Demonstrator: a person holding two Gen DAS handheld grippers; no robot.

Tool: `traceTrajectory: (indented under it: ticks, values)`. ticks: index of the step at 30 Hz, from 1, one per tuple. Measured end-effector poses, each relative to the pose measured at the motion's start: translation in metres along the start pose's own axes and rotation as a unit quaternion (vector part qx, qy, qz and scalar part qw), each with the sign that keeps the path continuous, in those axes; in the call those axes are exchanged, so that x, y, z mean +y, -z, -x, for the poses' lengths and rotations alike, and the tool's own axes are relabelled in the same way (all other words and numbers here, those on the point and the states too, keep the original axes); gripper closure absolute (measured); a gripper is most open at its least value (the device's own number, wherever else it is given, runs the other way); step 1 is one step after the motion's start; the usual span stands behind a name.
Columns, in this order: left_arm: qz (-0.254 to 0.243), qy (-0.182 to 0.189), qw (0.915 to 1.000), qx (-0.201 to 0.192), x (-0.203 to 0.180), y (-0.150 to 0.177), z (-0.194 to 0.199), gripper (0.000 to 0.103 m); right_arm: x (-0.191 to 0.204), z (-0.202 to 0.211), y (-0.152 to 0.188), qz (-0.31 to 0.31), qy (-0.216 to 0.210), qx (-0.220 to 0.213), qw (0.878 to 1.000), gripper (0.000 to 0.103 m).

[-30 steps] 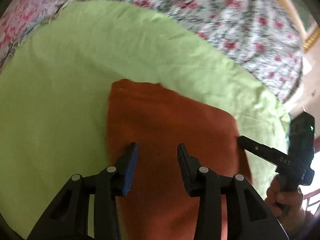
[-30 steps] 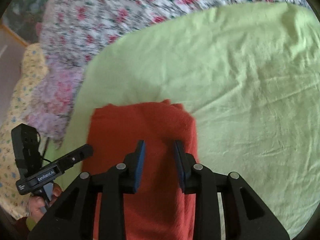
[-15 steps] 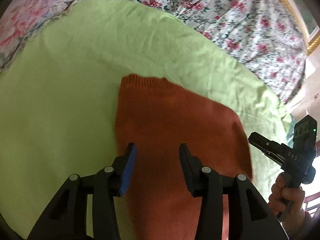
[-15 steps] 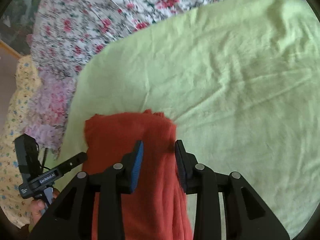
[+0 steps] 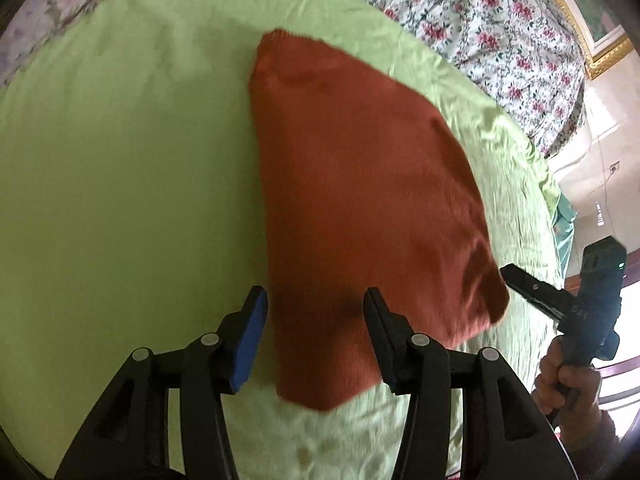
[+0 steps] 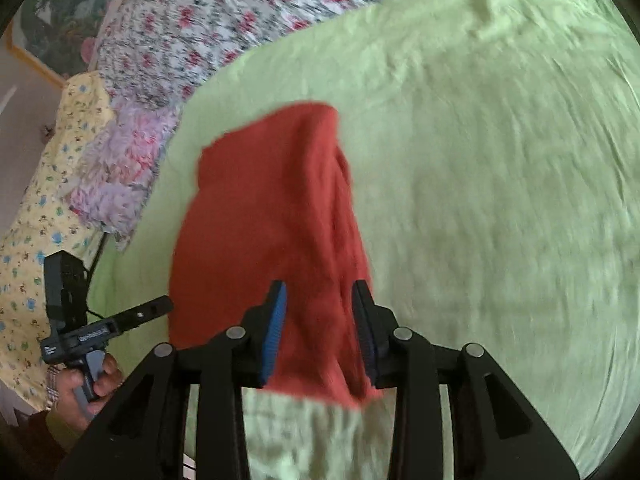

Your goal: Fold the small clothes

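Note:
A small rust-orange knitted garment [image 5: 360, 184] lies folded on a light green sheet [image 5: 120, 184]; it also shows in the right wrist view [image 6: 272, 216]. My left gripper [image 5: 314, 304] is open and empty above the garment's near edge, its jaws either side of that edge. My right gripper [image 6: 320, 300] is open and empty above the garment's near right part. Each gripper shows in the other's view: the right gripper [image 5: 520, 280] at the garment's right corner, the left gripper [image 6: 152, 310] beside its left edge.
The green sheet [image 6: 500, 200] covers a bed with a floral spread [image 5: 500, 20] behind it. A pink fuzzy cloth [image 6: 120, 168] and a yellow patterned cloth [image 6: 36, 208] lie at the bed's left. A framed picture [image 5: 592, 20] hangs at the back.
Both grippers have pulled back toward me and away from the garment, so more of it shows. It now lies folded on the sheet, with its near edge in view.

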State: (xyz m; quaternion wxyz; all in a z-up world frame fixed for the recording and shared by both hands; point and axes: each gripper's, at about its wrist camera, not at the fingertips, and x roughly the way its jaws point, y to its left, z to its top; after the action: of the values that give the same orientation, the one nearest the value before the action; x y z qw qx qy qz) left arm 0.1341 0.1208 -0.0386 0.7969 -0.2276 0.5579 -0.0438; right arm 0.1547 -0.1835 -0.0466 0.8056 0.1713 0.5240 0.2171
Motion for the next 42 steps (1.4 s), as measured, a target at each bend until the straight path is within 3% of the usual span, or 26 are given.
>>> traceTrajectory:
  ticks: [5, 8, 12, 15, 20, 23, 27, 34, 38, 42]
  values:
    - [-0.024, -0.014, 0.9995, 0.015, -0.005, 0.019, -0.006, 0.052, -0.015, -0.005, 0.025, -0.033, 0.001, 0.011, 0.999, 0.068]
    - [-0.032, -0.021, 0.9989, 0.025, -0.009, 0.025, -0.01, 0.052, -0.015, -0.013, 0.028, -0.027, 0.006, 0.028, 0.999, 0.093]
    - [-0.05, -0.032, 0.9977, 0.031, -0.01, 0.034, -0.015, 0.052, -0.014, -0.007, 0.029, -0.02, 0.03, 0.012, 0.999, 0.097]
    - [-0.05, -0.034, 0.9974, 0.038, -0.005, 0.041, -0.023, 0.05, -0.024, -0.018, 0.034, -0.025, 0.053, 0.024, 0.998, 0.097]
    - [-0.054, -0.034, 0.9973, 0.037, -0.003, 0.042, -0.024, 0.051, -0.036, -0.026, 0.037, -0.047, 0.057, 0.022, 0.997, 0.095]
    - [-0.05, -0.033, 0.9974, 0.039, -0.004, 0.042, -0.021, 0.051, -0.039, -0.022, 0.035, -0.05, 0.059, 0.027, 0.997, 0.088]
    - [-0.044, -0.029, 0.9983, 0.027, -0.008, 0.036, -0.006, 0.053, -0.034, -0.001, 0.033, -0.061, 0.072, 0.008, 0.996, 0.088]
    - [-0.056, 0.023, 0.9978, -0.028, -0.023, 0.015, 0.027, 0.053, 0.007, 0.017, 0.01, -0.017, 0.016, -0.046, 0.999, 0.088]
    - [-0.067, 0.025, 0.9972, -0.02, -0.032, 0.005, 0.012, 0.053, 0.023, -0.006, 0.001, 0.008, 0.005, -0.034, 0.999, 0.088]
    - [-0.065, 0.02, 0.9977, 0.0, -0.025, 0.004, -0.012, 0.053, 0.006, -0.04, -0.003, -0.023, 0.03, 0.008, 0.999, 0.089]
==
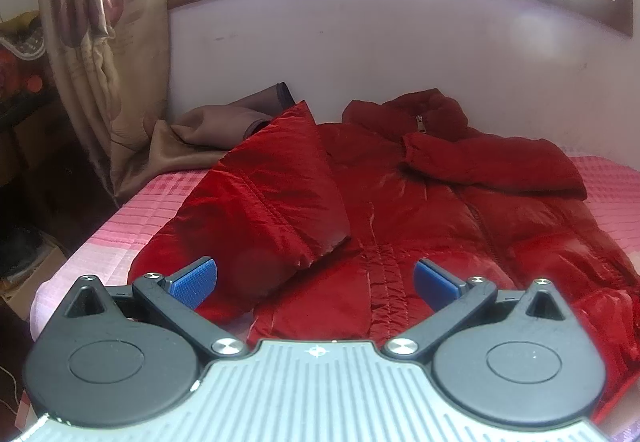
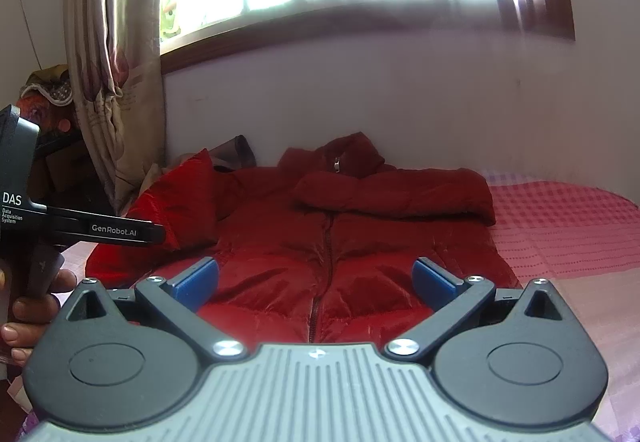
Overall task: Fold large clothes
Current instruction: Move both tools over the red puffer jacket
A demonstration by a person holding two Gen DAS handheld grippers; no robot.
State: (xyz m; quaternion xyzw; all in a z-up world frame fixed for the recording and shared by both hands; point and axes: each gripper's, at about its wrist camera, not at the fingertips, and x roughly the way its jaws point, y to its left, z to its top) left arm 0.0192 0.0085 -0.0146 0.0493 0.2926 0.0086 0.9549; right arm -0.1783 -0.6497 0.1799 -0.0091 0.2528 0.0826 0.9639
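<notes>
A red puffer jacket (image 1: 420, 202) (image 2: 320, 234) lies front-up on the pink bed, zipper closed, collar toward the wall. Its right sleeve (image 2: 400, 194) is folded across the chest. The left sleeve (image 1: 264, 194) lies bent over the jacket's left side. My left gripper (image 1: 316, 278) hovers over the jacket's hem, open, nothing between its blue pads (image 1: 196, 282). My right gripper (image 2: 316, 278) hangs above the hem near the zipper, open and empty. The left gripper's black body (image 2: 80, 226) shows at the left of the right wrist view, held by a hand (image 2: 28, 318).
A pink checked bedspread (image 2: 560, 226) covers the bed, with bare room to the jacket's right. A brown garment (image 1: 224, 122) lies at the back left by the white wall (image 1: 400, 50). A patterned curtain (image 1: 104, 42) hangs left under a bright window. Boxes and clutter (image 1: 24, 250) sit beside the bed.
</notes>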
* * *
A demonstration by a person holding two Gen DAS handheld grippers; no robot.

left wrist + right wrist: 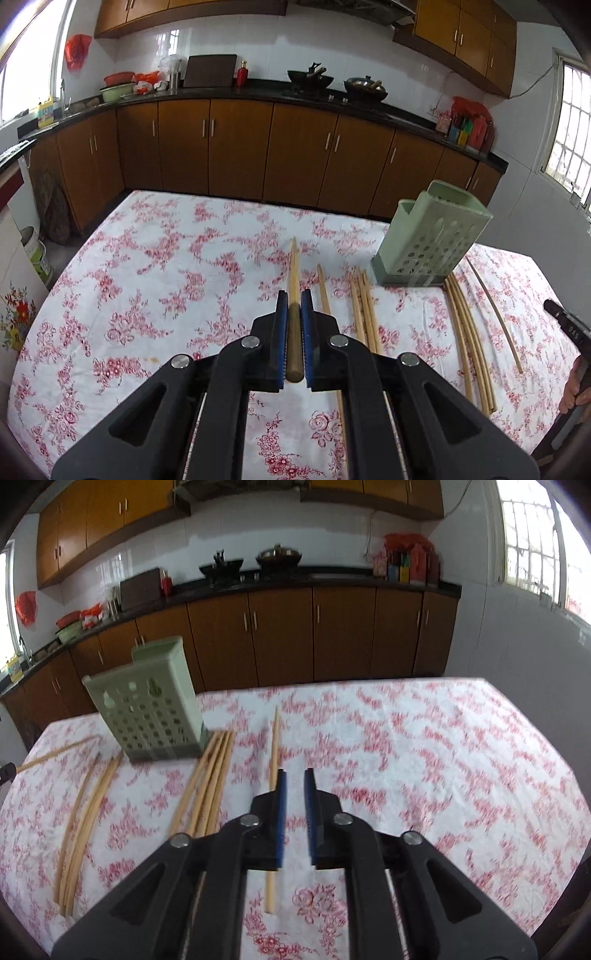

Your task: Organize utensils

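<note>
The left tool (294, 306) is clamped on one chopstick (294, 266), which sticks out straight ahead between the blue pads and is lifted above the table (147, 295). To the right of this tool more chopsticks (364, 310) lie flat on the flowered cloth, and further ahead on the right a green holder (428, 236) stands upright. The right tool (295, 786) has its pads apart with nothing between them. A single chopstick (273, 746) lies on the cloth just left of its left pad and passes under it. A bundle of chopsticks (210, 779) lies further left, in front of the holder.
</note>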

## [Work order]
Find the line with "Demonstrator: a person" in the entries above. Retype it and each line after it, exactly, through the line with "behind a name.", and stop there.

## [Problem solution]
Demonstrator: a person holding two Gen DAS handheld grippers; no robot.

Tool: `traceTrajectory: (indented under it: ticks, values)`. ticks: index of the step at 30 Hz, from 1, one per tuple. Measured end-effector poses, each relative to the pose measured at the motion's start: translation in metres along the start pose's own axes and rotation as a unit quaternion (vector part qx, qy, qz and scalar part qw), each with the sign that keeps the path continuous, in those axes; in the call those axes are exchanged, so that x, y, z mean +y, -z, -x, for the poses' lengths and rotations alike, and the tool's own axes are relabelled in the same way (all other words and numbers here, those on the point and the states too, keep the original axes); gripper closure absolute (measured); a gripper is most open at its least value (the device's own number, wherever else it is given, runs the other way); step 1 is one step after the motion's start; the usual span stands behind a name.

This output requires nothing more.